Change is hard for most people.
One of our council members counsels us, “Don’t use the word change.”
I lived long enough in Jersey City to begin to understand how change becomes anathema for people as the neighbors on our block changed so many times, I used to joke that I even had new drug dealers’ names to learn.
And yet, Paul in I Corinthians 15 writes: “Listen, I will tell you a mystery! We will not all die, but we will all be changed, in a moment, in the twinkling of an eye, at the last trumpet. For the trumpet will sound, and the dead will be raised imperishable, and we will be changed.”
This is the heart of Christianity: not just change but radical change – resurrection is a complete transformation of life AND death. We, perhaps, understand why the women leave the empty tomb “afraid because . . .” (That’s really how it ends in Mark in the Greek: “afraid because . . ..” The author seems to expect that his listeners are able to fill in the blank).
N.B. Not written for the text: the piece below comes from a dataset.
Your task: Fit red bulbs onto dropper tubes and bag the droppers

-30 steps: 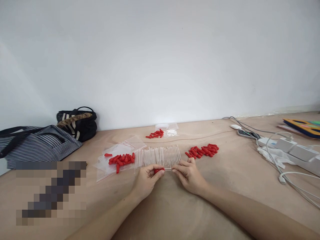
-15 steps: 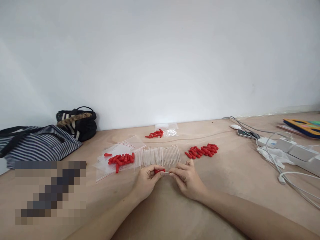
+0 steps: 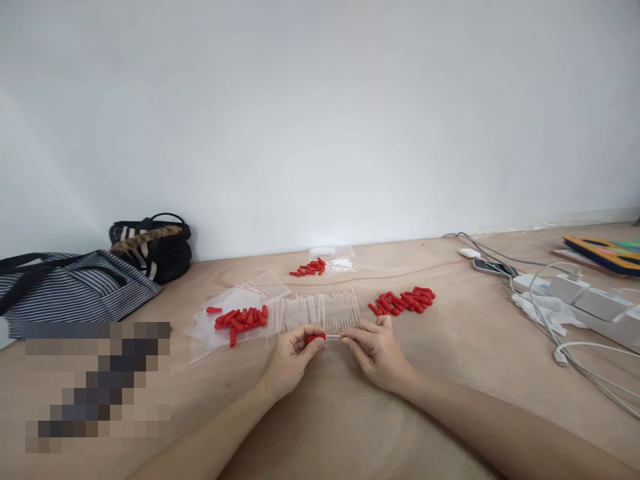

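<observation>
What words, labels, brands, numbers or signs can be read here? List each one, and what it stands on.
No legible text anywhere.
Green marks on the small device: too small to read.
Any print on the white adapters or clear bags: cannot be made out.

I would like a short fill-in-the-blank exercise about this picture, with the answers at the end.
1. The left hand holds a small piece coloured ____.
2. From it, a thin clear tube reaches to the ____ hand.
3. The loose red pieces form ____ heaps on the table.
4. The striped bag lies at the picture's ____ edge.
Missing words: red; right; three; left.
</observation>
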Action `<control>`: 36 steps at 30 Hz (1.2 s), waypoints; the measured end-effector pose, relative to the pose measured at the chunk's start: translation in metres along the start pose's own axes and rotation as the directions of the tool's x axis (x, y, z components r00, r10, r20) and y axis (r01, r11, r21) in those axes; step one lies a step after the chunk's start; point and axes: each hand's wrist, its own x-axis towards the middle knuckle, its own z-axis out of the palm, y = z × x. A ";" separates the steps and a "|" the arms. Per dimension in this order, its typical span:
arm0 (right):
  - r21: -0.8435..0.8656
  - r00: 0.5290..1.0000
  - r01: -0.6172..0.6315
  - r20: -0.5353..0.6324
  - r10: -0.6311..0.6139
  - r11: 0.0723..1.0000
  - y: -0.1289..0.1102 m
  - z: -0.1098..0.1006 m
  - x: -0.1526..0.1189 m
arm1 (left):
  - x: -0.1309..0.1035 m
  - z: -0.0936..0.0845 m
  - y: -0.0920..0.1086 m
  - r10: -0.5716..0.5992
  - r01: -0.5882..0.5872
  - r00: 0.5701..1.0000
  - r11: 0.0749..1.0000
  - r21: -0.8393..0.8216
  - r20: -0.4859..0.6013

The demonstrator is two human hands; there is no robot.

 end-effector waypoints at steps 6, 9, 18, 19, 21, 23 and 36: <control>0.038 0.999 -0.033 0.011 0.033 0.999 -0.002 0.000 0.000 | 0.000 0.000 0.000 -0.004 0.004 1.000 1.000 -0.010 0.000; 0.028 0.999 -0.044 0.009 0.044 0.999 -0.002 0.001 0.000 | -0.001 0.000 0.000 -0.003 0.003 1.000 1.000 0.000 -0.002; 0.040 0.998 -0.048 0.038 0.046 0.998 -0.005 0.000 -0.001 | 0.000 0.000 -0.005 -0.018 0.017 0.999 0.999 -0.028 -0.028; 0.046 0.998 -0.047 0.046 0.045 0.998 -0.005 -0.001 -0.001 | 0.001 0.000 -0.005 -0.019 0.019 0.999 0.999 -0.029 -0.026; 0.048 0.998 -0.036 0.062 0.033 0.998 -0.004 -0.001 0.000 | 0.000 0.000 -0.005 -0.018 0.018 1.000 1.000 -0.018 -0.022; 0.039 0.998 -0.014 0.069 0.011 0.999 -0.002 -0.001 0.000 | 0.000 0.000 -0.005 -0.015 0.015 1.000 1.000 -0.003 -0.019; 0.055 0.997 0.011 0.074 -0.015 0.998 0.000 -0.001 0.000 | -0.003 0.002 -0.005 -0.003 0.003 1.000 1.000 0.009 0.005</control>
Sometimes the changes that are made in worship are hard for people. Worship planners, including Douglas and I, do not make these changes willy, nilly but in hopes of helping worship come alive. That happened on Palm/Passion Sunday for many people. One woman said, “I’ve been on altar guild all this time, and I’ve never made that connection before, just amazing.” One person said they weren’t going to come to worship because they really don’t like Palm Sunday, but he was glad he came because we helped him experience it in a new way. We even heard words as extravagant as “magnificent.” This is the goal of worship planners: to help people experience faith or have a new insight, an aha moment.
Worship planners are really experimenters. Sometimes we try something in worship or in our life together in community and it works; sometimes it doesn’t. Sometimes it works for some and not for others, but we keep trying even in spite of occasional grumblings and dislikes because when it works – nothing short of the glory of the Lord is revealed; we are lifted up; we are changed, if only for an instant.